Your goal | Please write out all the data exactly as shown.

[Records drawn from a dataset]

-.-.-

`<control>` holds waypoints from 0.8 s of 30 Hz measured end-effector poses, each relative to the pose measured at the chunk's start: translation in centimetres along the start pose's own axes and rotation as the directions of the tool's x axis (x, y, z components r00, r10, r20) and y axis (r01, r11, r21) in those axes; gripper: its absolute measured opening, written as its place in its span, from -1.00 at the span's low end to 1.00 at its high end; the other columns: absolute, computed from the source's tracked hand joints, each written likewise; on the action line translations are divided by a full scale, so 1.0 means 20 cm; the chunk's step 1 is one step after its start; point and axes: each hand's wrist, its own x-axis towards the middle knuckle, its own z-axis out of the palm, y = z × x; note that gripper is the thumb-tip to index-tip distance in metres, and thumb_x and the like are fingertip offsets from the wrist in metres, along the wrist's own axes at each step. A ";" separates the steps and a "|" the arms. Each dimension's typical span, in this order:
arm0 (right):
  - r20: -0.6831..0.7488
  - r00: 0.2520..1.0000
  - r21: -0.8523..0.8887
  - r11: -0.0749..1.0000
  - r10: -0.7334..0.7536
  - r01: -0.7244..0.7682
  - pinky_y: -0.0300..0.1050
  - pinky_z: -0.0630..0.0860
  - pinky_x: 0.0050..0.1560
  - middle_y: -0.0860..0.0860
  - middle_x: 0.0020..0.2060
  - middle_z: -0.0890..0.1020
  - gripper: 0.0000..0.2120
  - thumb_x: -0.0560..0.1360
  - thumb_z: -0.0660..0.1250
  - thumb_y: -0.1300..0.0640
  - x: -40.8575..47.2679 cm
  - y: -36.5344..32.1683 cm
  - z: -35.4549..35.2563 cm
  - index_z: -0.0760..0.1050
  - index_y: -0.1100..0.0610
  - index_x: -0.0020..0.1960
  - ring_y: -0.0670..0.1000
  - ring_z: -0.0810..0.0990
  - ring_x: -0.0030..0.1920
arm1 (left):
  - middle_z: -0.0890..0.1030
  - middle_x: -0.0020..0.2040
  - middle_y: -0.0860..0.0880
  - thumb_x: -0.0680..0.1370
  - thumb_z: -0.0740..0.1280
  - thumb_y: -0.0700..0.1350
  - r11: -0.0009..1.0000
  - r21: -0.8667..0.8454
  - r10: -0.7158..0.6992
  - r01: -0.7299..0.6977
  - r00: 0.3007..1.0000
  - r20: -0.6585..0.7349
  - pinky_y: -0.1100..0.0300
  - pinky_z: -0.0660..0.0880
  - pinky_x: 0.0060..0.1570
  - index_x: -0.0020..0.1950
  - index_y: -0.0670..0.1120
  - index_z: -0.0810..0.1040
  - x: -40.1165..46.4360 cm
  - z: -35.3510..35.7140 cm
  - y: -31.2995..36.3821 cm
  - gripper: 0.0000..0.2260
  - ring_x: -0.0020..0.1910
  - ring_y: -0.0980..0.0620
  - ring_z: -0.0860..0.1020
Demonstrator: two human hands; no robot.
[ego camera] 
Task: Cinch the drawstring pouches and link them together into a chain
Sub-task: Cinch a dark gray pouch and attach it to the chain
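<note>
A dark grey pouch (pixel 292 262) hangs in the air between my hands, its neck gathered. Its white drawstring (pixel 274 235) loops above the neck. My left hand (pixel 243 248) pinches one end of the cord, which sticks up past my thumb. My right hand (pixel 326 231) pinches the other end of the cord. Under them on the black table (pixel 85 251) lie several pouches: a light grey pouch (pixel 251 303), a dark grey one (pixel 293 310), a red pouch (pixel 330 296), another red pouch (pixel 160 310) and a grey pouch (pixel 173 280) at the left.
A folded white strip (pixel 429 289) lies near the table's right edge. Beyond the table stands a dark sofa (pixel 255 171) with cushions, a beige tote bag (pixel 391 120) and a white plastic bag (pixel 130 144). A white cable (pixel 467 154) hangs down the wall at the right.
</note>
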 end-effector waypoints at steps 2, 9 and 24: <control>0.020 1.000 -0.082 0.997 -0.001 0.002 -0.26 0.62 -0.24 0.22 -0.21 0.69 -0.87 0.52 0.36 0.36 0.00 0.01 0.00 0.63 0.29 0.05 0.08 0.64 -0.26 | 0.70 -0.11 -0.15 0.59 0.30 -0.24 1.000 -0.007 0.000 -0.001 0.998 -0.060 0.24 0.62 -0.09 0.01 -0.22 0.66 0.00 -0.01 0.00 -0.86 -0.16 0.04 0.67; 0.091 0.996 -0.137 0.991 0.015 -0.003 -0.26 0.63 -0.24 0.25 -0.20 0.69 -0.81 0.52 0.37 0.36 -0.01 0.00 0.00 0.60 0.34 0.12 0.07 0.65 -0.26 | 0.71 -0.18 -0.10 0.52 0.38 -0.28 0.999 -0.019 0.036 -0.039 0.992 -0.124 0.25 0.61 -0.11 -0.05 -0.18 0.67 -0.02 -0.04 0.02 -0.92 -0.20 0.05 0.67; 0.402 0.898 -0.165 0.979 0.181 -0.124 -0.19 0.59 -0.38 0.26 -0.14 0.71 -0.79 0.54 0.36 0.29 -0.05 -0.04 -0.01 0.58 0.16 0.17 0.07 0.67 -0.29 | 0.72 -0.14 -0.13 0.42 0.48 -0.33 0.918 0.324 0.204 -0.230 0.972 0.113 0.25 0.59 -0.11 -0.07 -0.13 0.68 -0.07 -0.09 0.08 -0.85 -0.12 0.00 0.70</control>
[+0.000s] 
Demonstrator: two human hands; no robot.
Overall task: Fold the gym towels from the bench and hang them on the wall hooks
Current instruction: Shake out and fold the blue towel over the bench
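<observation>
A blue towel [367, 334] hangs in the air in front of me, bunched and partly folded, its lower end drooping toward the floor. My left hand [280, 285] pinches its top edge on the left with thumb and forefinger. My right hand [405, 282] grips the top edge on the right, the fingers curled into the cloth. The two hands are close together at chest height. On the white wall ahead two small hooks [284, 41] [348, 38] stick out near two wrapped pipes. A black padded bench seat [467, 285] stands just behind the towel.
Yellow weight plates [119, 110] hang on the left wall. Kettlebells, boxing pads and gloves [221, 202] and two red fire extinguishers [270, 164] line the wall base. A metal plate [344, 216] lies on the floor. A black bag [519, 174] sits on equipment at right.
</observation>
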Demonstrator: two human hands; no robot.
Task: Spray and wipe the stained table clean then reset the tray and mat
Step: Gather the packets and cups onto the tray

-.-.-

Final answer |
`<control>` holds waypoints from 0.8 s of 30 Hz measured end-effector poses, each relative to the pose measured at the chunk's start: translation in centimetres along the start pose's own axes and rotation as the directions of the tool's x axis (x, y, z components r00, r10, r20) and y axis (r01, r11, r21) in those axes; gripper: its absolute measured opening, written as its place in its span, from -1.00 at the span's low end to 1.00 at its high end; the other columns: absolute, computed from the source's tracked hand joints, each written likewise; on the action line translations are divided by a full scale, so 1.0 means 20 cm; the chunk's step 1 is one step after its start; point and axes: each hand's wrist, its own x-axis towards the middle knuckle, its own z-axis out of the palm, y = z × x; note that gripper is the thumb-tip to index-tip distance in metres, and thumb_x and the like are fingertip offsets from the wrist in metres, along the wrist's own axes at each step. A ";" separates the steps and a "|" the arms. Each dimension's typical span, in this order:
arm0 (right):
  - r20: -0.6831..0.7488
  - r00: 0.2520..1.0000
  - r21: -0.8523..0.8887
  - r11: -0.0749..1.0000
  - r10: -0.7334..0.7536
  - r01: -0.7244..0.7682
  - pinky_y: -0.0300..0.1050
  - pinky_z: -0.0630..0.0860
  - pinky_x: 0.0050..0.1560
  - middle_y: -0.0860..0.0860
  - middle_x: 0.0020..0.2060
  - middle_z: -0.0890..0.1020
  - gripper: 0.0000..0.2120
  - thumb_x: -0.0560..0.1360
  - thumb_z: -0.0660..0.1250
  - thumb_y: -0.1300..0.0640
  - x: -40.8575..47.2679 cm
  - y: -36.5344..32.1683 cm
  - z: -35.4549..35.2563 cm
  - index_z: -0.0760..0.1050
  - index_y: -0.1100..0.0610
  - index_x: -0.0020..0.1960
  - ring_y: -0.0670..0.1000
  - ring_z: -0.0810..0.0990
  - ring_x: -0.0030..0.1920
arm1 (left):
  - middle_z: -0.0890..0.1030
  - middle_x: -0.0020..0.2040
  - middle_y: -0.0860..0.0880
  - thumb_x: -0.0680..0.1370
  - thumb_z: -0.0740..0.1280
  - thumb_y: -0.0700..0.1350
  - r11: -0.0009..1.0000
  - r21: -0.8667..0.8454
  - r10: -0.7158..0.6992
  - r01: -0.7299..0.6977
  - r00: 0.3007..1.0000
  - r20: -0.6585..0.7349
  - pinky_y: -0.1100..0.0300
  - pinky_z: -0.0660..0.0880
  - pinky_x: 0.0060..0.1570
  - index_x: -0.0020..0.1950
  - index_y: -0.0670..0.1120
  - index_z: -0.0810..0.1040
  - x: -40.1165..46.4360 cm
  - z: -35.3510..35.7140 cm
  - y: -31.2995..36.3821 cm
  - gripper: 0.0000..0.2260
  - ring_x: -0.0020..0.1910
  - ring_y: -0.0980..0.0620
  - ring_z: -0.0860..0.1020
Demonstrator: two human hands; no robot.
[ego camera] 
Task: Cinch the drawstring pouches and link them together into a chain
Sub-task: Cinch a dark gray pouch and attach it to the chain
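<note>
A dark grey pouch (pixel 292 262) hangs in the air between my hands, its neck gathered. Its white drawstring (pixel 274 235) loops above the neck. My left hand (pixel 243 248) pinches one end of the cord, which sticks up past my thumb. My right hand (pixel 326 231) pinches the other end of the cord. Under them on the black table (pixel 85 251) lie several pouches: a light grey pouch (pixel 251 303), a dark grey one (pixel 293 310), a red pouch (pixel 330 296), another red pouch (pixel 160 310) and a grey pouch (pixel 173 280) at the left.
A folded white strip (pixel 429 289) lies near the table's right edge. Beyond the table stands a dark sofa (pixel 255 171) with cushions, a beige tote bag (pixel 391 120) and a white plastic bag (pixel 130 144). A white cable (pixel 467 154) hangs down the wall at the right.
</note>
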 end-effector waypoints at steps 2, 9 and 24: <control>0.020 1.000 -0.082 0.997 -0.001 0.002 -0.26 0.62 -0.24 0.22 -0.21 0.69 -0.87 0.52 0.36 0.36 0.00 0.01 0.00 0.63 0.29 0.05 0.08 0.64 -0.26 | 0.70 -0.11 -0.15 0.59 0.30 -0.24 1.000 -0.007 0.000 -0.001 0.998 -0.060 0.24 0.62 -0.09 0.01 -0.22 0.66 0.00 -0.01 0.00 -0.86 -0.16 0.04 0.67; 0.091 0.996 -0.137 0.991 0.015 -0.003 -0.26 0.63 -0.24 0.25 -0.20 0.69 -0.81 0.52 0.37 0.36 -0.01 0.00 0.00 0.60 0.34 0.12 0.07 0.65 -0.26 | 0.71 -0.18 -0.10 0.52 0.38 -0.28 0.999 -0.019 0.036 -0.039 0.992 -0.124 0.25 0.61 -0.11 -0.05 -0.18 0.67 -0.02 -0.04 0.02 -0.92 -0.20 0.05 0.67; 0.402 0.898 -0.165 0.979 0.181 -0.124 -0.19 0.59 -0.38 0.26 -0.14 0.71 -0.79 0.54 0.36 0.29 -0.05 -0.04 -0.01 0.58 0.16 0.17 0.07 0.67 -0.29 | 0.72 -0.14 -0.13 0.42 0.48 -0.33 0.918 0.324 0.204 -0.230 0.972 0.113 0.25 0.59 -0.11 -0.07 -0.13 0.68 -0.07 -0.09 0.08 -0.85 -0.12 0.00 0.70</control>
[+0.000s] 
Demonstrator: two human hands; no robot.
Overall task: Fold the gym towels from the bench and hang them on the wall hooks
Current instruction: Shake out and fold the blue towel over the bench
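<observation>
A blue towel [367, 334] hangs in the air in front of me, bunched and partly folded, its lower end drooping toward the floor. My left hand [280, 285] pinches its top edge on the left with thumb and forefinger. My right hand [405, 282] grips the top edge on the right, the fingers curled into the cloth. The two hands are close together at chest height. On the white wall ahead two small hooks [284, 41] [348, 38] stick out near two wrapped pipes. A black padded bench seat [467, 285] stands just behind the towel.
Yellow weight plates [119, 110] hang on the left wall. Kettlebells, boxing pads and gloves [221, 202] and two red fire extinguishers [270, 164] line the wall base. A metal plate [344, 216] lies on the floor. A black bag [519, 174] sits on equipment at right.
</observation>
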Demonstrator: two human hands; no robot.
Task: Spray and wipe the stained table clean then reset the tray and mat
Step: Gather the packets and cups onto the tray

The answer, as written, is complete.